Im Ministerium gab man sich gestern zu allfälligen Reformen zurückhaltend. „Die Kronzeugenregelung ist bis 2016 befristet“, sagt ein Sprecher von Ressortchefin Beatrix Karl. Davor werde zeitgerecht evaluiert. „Grundsätzlich sind Änderungen aber denkbar.“

Der orange Ex-Wahlkampfmanager sagt am Dienstag: „Es war mir egal, woher das Geld kommt.“ Der Chef der Werbefirma, der den BZÖ-Werbe-Deal an Land zieht, stellt dafür falsche Rechnungen aus: „Ich wollte nicht darauf (auf den Ausgaben für Werbeleistungen) sitzen bleiben. Ich habe akzeptiert, dass ich das so abwickeln musste.“ So heißt, laut Staatsanwalt: Das BZÖ bestellt beim angeklagten Werbe-Unternehmer PR-Konzepte und Inserate. Die Rechnung schickt dieser an die Telekom, getarnt als Forderung für eine Studie über die Glücksspiels-Branche – oder andere Scheinprojekte. Die Telekom zahlt und zahlt und zahlt ...

Rund 1 Million Euro floss so zwischen Haiders Saubermännern a.D. und dem teilstaatlichen Konzern. Die, derer die Justiz bisher habhaft werden konnte, sitzen jetzt auf der Anklagebank. Dort steht aber mehr als ein weiteres dunkles Kapitel der Ära Haider zur Verhandlung. Denn zu verdanken hat die Justiz auch diesen Prozess einem erstmaligen Experiment. Die Anklage fußt auf dem Insider-Wissen des Ex-Telekom-Bosses Gernot Schieszler. Dieser löste damit einen Prozessreigen aus, der schon zu Haft-Urteilen führte.
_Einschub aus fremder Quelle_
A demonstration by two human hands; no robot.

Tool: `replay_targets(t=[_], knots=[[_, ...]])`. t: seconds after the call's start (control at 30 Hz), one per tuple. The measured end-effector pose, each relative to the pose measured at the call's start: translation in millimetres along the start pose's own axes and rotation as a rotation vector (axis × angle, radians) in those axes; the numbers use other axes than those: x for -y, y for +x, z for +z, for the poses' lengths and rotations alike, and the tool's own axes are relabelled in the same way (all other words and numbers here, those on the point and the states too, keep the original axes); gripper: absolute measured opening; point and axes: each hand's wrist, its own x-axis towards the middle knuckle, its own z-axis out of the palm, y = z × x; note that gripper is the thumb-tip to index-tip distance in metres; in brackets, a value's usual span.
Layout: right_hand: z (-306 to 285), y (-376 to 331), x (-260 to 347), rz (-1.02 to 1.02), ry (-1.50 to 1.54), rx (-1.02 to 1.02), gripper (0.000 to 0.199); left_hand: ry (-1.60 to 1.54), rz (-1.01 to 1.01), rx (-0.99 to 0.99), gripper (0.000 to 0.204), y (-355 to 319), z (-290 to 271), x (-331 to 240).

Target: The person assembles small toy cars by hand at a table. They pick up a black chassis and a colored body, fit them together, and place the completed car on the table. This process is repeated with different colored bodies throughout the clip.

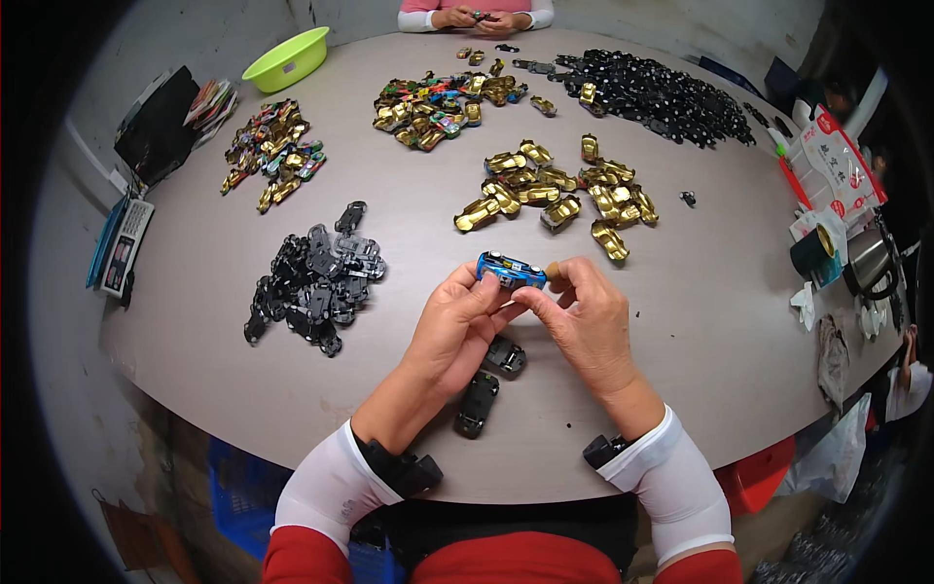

Weil er auspackte, kauft er sich selber als erster Kronzeuge von jeder Straf-Anklage als Mittäter frei.

Ein Deal wie dieser hinterlässt immer einen Hautgout. Nase rümpfen bleibt hier aber ein nicht leistbarer Luxus. Wer beim illegalen Geben und Nehmen mitmacht, konnte bisher sorglos davon ausgehen, dass alle Mittäter aus Selbstschutz für immer schweigen. Österreich braucht aber mehr Mittäter, die zu „Verrätern“ werden. Gegen schamlose Geldgier hilft nur nackte Angst: Der Kronzeuge von gestern ist die beste Schutzimpfung gegen den Korruptionisten von morgen.